The lines to be copied are those below that contain "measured".

Top of Data to examine

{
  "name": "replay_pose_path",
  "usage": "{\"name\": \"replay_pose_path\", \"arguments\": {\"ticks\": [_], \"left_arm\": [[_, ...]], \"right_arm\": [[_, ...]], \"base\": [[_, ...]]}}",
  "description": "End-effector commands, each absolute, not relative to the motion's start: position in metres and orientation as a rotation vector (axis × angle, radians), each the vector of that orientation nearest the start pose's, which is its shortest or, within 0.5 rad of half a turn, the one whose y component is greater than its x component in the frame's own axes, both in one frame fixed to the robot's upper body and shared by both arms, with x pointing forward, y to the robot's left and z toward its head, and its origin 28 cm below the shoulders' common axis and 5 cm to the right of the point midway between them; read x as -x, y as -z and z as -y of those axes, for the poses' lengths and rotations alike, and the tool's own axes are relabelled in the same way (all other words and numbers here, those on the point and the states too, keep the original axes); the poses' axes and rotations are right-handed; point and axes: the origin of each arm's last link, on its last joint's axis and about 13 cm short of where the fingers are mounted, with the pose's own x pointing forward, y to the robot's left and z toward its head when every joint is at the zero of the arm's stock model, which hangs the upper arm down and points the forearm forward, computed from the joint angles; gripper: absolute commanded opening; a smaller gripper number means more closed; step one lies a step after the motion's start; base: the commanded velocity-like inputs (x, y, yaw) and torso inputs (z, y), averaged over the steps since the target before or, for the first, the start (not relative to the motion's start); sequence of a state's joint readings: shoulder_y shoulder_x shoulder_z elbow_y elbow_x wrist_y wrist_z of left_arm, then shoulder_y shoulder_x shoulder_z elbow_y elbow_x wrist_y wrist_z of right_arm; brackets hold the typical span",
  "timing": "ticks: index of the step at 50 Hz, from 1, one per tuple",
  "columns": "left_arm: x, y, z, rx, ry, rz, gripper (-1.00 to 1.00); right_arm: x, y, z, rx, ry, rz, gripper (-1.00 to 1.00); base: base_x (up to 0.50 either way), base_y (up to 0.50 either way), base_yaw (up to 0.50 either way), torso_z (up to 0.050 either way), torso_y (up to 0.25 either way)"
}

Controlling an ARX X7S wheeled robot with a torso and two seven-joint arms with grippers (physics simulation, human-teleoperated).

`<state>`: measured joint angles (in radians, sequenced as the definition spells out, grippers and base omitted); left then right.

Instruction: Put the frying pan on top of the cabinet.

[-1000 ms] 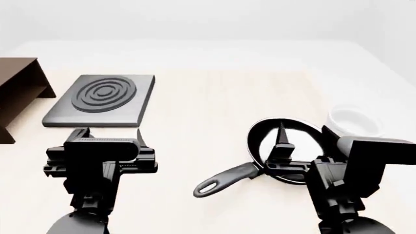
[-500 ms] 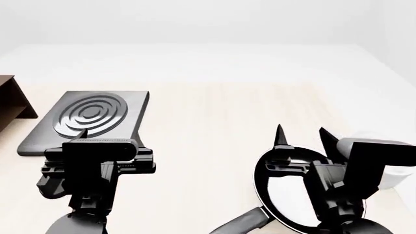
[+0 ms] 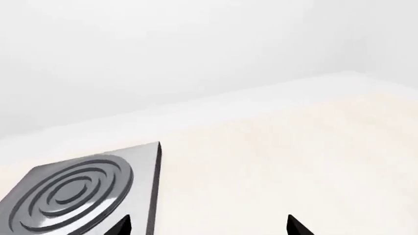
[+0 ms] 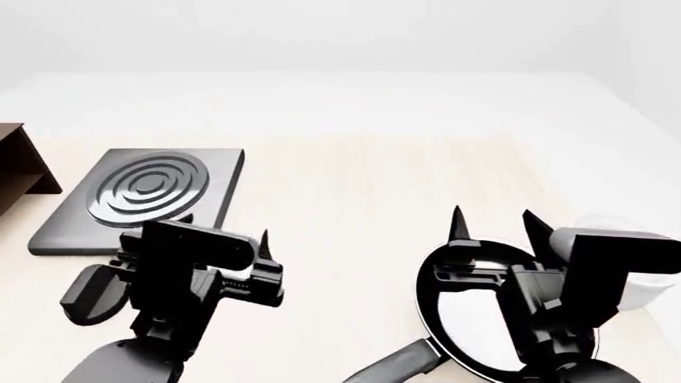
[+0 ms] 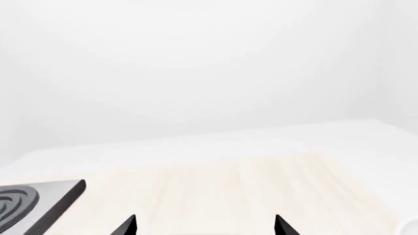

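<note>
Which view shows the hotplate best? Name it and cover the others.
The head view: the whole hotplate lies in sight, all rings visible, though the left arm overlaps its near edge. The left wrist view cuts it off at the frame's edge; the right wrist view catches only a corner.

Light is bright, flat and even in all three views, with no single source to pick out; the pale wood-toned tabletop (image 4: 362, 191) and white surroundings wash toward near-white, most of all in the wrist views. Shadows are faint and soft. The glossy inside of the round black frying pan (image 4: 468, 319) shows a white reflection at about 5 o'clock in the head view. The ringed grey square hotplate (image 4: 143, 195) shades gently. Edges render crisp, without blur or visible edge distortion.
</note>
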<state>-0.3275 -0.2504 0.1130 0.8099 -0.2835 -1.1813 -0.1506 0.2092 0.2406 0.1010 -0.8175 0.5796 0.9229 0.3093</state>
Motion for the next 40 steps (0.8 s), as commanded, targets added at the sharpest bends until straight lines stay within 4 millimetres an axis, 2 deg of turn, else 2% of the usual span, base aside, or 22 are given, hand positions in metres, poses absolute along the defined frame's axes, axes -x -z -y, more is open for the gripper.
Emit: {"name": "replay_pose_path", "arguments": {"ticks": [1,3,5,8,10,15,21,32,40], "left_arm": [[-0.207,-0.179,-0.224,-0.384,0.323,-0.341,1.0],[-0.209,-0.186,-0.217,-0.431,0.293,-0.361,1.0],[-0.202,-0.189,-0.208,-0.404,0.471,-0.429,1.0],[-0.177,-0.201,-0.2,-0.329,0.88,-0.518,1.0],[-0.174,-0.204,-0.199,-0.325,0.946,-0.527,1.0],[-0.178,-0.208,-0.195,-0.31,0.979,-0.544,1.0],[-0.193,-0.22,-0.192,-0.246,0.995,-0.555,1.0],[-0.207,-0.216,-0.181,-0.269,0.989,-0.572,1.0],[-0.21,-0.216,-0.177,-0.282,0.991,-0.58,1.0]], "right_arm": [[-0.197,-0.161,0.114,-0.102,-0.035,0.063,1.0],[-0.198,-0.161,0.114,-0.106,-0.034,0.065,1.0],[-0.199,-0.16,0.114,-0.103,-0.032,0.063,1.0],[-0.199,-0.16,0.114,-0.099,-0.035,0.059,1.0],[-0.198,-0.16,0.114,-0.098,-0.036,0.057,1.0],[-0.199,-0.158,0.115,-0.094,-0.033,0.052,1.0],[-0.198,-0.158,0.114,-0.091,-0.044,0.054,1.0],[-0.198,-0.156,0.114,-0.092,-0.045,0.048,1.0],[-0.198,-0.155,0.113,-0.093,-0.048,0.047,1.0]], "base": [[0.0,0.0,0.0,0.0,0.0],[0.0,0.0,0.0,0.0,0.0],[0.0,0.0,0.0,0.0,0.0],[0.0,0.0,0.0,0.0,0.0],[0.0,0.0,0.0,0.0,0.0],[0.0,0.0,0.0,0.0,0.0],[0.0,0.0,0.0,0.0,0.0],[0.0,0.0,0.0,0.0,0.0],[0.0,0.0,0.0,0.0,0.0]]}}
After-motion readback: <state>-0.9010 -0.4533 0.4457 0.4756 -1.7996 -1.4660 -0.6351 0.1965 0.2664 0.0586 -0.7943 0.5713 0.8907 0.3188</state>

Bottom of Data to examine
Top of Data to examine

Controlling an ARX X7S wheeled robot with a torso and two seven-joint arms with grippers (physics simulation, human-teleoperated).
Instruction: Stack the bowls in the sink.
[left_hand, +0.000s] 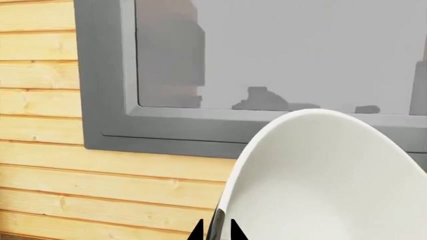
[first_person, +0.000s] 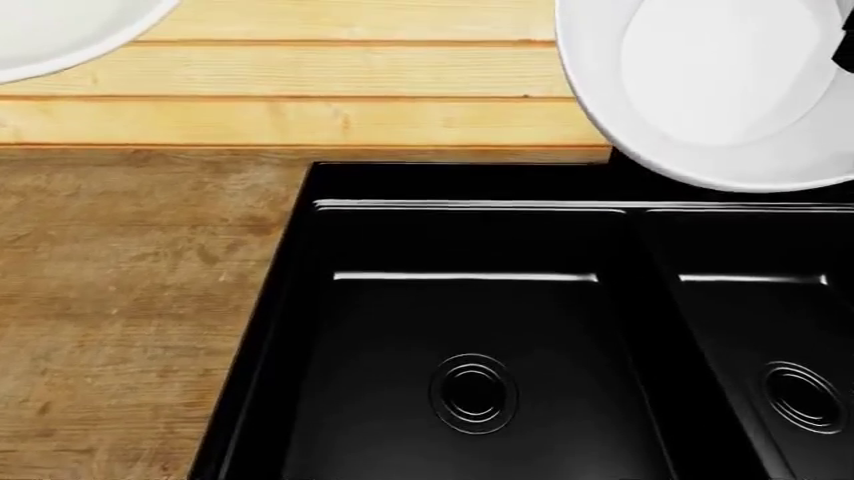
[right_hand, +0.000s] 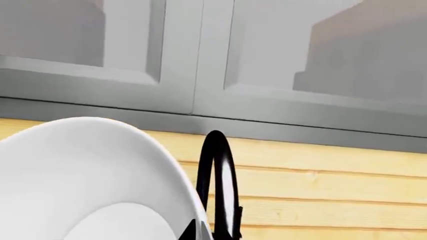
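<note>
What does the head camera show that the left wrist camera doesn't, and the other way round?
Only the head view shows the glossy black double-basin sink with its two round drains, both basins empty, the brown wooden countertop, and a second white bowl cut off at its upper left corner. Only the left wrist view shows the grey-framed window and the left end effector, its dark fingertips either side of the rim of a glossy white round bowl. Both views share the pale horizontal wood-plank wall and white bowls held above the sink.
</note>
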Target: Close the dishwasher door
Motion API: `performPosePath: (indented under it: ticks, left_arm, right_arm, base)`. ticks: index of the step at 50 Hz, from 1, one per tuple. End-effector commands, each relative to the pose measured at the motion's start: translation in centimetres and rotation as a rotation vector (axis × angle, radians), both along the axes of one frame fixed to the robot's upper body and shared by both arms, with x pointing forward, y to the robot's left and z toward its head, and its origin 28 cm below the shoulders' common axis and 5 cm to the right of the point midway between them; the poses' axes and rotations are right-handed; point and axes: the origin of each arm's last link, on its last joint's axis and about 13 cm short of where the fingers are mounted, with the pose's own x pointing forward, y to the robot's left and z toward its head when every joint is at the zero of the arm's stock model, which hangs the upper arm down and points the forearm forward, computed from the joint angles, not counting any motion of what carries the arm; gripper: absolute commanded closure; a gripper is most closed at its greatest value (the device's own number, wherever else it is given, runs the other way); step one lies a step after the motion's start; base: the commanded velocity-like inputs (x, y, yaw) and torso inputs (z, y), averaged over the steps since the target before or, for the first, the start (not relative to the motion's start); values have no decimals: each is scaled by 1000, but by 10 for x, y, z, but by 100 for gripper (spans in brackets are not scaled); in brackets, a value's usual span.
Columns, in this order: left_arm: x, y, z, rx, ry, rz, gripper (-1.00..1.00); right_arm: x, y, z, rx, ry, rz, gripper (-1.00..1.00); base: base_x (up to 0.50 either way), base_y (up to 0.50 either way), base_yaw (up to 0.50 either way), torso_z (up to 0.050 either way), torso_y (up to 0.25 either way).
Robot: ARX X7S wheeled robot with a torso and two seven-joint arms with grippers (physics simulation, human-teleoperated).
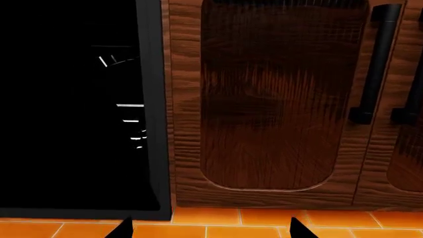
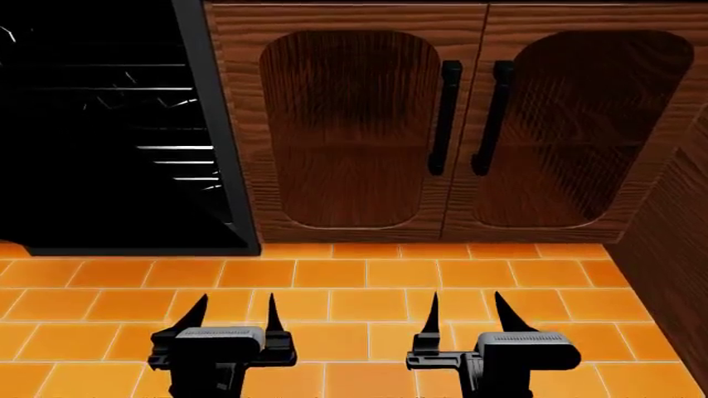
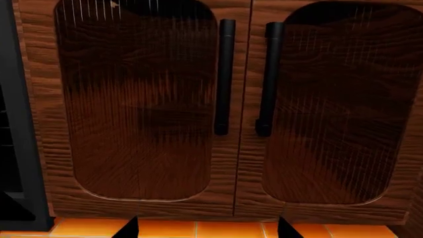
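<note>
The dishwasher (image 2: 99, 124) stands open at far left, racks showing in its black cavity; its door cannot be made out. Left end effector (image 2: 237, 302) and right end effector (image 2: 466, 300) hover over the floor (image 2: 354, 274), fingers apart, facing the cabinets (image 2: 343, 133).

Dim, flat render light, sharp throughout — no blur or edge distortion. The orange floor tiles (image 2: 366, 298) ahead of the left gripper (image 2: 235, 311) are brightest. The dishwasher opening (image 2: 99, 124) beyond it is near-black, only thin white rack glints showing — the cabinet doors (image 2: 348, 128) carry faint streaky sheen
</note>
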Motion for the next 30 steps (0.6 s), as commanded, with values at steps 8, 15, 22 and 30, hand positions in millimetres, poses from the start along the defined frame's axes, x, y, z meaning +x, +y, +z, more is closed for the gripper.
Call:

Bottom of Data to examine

Answer to this problem:
`<state>`: measured joint angles (in radians, sequenced as the definition spells out, grippers and base omitted); left then right.
Motion API: `performPosePath: (indented under it: ticks, left_arm, right_arm, base)`. ticks: index of the step at 50 Hz, from 1, one per tuple. End-effector commands, each relative to the pose measured at the motion's start: translation in centimetres and rotation as a rotation vector (axis × angle, radians), both along the axes of one frame fixed to the robot's upper body and shared by both arms, with x pointing forward, y to the robot's left and z toward its head, and its origin 28 cm below the shoulders' common axis and 5 cm to the right of the point midway between them; the poses' axes and rotations are right-handed; point and axes: the origin of each arm's last link, on its last joint's axis and about 13 cm short of where the fingers are mounted, with the pose's own x pointing forward, y to the robot's left and z toward its head when every joint is at the zero of the arm's stock model, which hangs the upper arm down and points the forearm forward, computed from the joint angles, not counting any motion of what carries the arm; gripper: absolute commanded closure; a gripper is most closed at its greatest value (the device's own number, wherever else it is given, runs the other way); step one lies a step after the motion's start; base: the commanded velocity-like inputs (x, y, yaw) and torso inputs (z, y), averaged over the steps since the target before or, for the first, the start (not relative to the motion's start); values have no decimals: each is scaled by 1000, but by 10 for x, y, z, but by 100 for gripper (spans in brackets are not scaled); in brackets, a value's usual span.

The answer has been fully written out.